### Assignment
Copy each record exactly, word for word.

Source data:
= Beginning of Section =

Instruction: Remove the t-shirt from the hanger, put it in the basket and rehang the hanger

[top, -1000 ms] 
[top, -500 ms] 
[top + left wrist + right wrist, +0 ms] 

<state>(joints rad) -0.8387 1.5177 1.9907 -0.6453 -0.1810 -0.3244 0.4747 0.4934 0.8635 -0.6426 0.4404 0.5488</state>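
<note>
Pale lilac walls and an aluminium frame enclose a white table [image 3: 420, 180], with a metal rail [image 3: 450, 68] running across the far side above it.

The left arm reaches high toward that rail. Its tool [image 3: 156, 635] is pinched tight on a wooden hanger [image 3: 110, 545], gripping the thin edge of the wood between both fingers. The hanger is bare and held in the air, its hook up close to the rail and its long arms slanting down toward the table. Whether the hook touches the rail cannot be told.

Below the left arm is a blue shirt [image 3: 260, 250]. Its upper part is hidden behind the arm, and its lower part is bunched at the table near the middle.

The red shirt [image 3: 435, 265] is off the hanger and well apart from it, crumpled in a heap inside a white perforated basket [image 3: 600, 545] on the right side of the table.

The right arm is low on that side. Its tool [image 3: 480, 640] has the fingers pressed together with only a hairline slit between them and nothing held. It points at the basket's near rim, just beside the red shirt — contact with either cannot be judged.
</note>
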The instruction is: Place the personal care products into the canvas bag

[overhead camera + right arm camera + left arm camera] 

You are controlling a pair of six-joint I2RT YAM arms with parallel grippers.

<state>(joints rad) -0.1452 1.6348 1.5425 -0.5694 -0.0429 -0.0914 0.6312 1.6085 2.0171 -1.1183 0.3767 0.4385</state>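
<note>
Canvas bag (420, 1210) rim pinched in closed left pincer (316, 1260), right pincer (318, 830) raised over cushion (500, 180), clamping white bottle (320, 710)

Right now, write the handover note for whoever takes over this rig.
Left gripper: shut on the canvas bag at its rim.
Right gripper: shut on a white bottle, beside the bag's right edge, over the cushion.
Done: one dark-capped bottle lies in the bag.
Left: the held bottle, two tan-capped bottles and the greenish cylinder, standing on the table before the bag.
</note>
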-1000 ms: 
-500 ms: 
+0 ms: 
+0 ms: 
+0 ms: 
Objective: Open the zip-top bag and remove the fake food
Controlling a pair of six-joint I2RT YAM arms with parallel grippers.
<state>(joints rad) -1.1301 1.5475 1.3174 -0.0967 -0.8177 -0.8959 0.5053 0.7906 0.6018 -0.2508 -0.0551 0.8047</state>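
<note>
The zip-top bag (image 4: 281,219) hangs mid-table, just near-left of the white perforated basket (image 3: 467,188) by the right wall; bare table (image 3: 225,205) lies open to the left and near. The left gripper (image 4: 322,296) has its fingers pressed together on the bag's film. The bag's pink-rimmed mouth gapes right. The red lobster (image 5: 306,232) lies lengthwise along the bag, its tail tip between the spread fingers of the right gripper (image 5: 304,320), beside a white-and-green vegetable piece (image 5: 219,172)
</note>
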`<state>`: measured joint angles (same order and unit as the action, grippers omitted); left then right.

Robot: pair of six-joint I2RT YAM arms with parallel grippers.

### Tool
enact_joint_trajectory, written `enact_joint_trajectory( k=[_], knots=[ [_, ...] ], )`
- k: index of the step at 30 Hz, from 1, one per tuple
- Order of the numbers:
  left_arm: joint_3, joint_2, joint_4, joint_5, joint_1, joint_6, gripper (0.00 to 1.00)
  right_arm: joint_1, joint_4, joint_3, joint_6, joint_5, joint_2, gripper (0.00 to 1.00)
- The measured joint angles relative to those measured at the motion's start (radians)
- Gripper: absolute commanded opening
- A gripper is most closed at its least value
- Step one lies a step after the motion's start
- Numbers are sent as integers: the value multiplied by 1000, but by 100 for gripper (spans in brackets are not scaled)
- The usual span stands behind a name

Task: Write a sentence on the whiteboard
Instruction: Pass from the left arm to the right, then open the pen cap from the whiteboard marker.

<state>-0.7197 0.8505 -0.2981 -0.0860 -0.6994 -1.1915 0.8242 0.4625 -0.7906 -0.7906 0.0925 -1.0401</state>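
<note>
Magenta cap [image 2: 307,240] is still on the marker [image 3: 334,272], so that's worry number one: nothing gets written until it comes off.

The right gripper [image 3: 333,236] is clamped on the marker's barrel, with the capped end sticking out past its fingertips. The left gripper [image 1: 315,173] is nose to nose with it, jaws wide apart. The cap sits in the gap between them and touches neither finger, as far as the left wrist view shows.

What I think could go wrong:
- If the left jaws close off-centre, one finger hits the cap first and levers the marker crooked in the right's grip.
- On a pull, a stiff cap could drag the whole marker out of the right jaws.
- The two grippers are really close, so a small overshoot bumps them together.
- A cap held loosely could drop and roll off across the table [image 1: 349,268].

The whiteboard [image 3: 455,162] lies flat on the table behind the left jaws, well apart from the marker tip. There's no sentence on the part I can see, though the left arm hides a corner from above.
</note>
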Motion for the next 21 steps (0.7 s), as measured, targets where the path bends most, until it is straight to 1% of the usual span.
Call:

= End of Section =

### Result
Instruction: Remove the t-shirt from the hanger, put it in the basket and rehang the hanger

[top, -1000 ms] 
[top, -500 ms] 
[top + left wrist + right wrist, +0 ms] 

<state>(joints rad) -0.8387 1.5177 1.9907 -0.6453 -0.1810 -0.3244 0.4747 0.4934 0.8635 -0.6426 0.4404 0.5488</state>
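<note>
Pale lilac walls and an aluminium frame enclose a white table [image 3: 420, 180], with a metal rail [image 3: 450, 68] running across the far side above it.

The left arm reaches high toward that rail. Its tool [image 3: 156, 635] is pinched tight on a wooden hanger [image 3: 110, 545], gripping the thin edge of the wood between both fingers. The hanger is bare and held in the air, its hook up close to the rail and its long arms slanting down toward the table. Whether the hook touches the rail cannot be told.

Below the left arm is a blue shirt [image 3: 260, 250]. Its upper part is hidden behind the arm, and its lower part is bunched at the table near the middle.

The red shirt [image 3: 435, 265] is off the hanger and well apart from it, crumpled in a heap inside a white perforated basket [image 3: 600, 545] on the right side of the table.

The right arm is low on that side. Its tool [image 3: 480, 640] has the fingers pressed together with only a hairline slit between them and nothing held. It points at the basket's near rim, just beside the red shirt — contact with either cannot be judged.
</note>
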The instruction is: Place the personal care products into the canvas bag

[overhead camera + right arm camera + left arm camera] 

You are controlling a pair of six-joint I2RT YAM arms with parallel grippers.

<state>(joints rad) -0.1452 1.6348 1.5425 -0.5694 -0.0429 -0.0914 0.6312 1.6085 2.0171 -1.1183 0.3767 0.4385</state>
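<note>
Canvas bag (420, 1210) rim pinched in closed left pincer (316, 1260), right pincer (318, 830) raised over cushion (500, 180), clamping white bottle (320, 710)

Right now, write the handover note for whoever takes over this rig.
Left gripper: shut on the canvas bag at its rim.
Right gripper: shut on a white bottle, beside the bag's right edge, over the cushion.
Done: one dark-capped bottle lies in the bag.
Left: the held bottle, two tan-capped bottles and the greenish cylinder, standing on the table before the bag.
</note>
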-1000 ms: 
-500 ms: 
+0 ms: 
+0 ms: 
+0 ms: 
Objective: Open the zip-top bag and remove the fake food
Controlling a pair of six-joint I2RT YAM arms with parallel grippers.
<state>(joints rad) -1.1301 1.5475 1.3174 -0.0967 -0.8177 -0.8959 0.5053 0.7906 0.6018 -0.2508 -0.0551 0.8047</state>
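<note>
The zip-top bag (image 4: 281,219) hangs mid-table, just near-left of the white perforated basket (image 3: 467,188) by the right wall; bare table (image 3: 225,205) lies open to the left and near. The left gripper (image 4: 322,296) has its fingers pressed together on the bag's film. The bag's pink-rimmed mouth gapes right. The red lobster (image 5: 306,232) lies lengthwise along the bag, its tail tip between the spread fingers of the right gripper (image 5: 304,320), beside a white-and-green vegetable piece (image 5: 219,172)
</note>
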`<state>`: measured joint angles (same order and unit as the action, grippers omitted); left then right.

Robot: pair of six-joint I2RT YAM arms with parallel grippers.

### Tool
enact_joint_trajectory, written `enact_joint_trajectory( k=[_], knots=[ [_, ...] ], )`
- k: index of the step at 30 Hz, from 1, one per tuple
- Order of the numbers:
  left_arm: joint_3, joint_2, joint_4, joint_5, joint_1, joint_6, gripper (0.00 to 1.00)
  right_arm: joint_1, joint_4, joint_3, joint_6, joint_5, joint_2, gripper (0.00 to 1.00)
- The measured joint angles relative to those measured at the motion's start (radians)
- Gripper: absolute commanded opening
- A gripper is most closed at its least value
- Step one lies a step after the motion's start
- Numbers are sent as integers: the value multiplied by 1000, but by 100 for gripper (spans in brackets are not scaled)
- The usual span stands behind a name

Task: Write a sentence on the whiteboard
Instruction: Pass from the left arm to the right, then open the pen cap from the whiteboard marker.

<state>-0.7197 0.8505 -0.2981 -0.0860 -0.6994 -1.1915 0.8242 0.4625 -0.7906 -0.7906 0.0925 -1.0401</state>
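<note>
Magenta cap [image 2: 307,240] is still on the marker [image 3: 334,272], so that's worry number one: nothing gets written until it comes off.

The right gripper [image 3: 333,236] is clamped on the marker's barrel, with the capped end sticking out past its fingertips. The left gripper [image 1: 315,173] is nose to nose with it, jaws wide apart. The cap sits in the gap between them and touches neither finger, as far as the left wrist view shows.

What I think could go wrong:
- If the left jaws close off-centre, one finger hits the cap first and levers the marker crooked in the right's grip.
- On a pull, a stiff cap could drag the whole marker out of the right jaws.
- The two grippers are really close, so a small overshoot bumps them together.
- A cap held loosely could drop and roll off across the table [image 1: 349,268].

The whiteboard [image 3: 455,162] lies flat on the table behind the left jaws, well apart from the marker tip. There's no sentence on the part I can see, though the left arm hides a corner from above.
</note>
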Motion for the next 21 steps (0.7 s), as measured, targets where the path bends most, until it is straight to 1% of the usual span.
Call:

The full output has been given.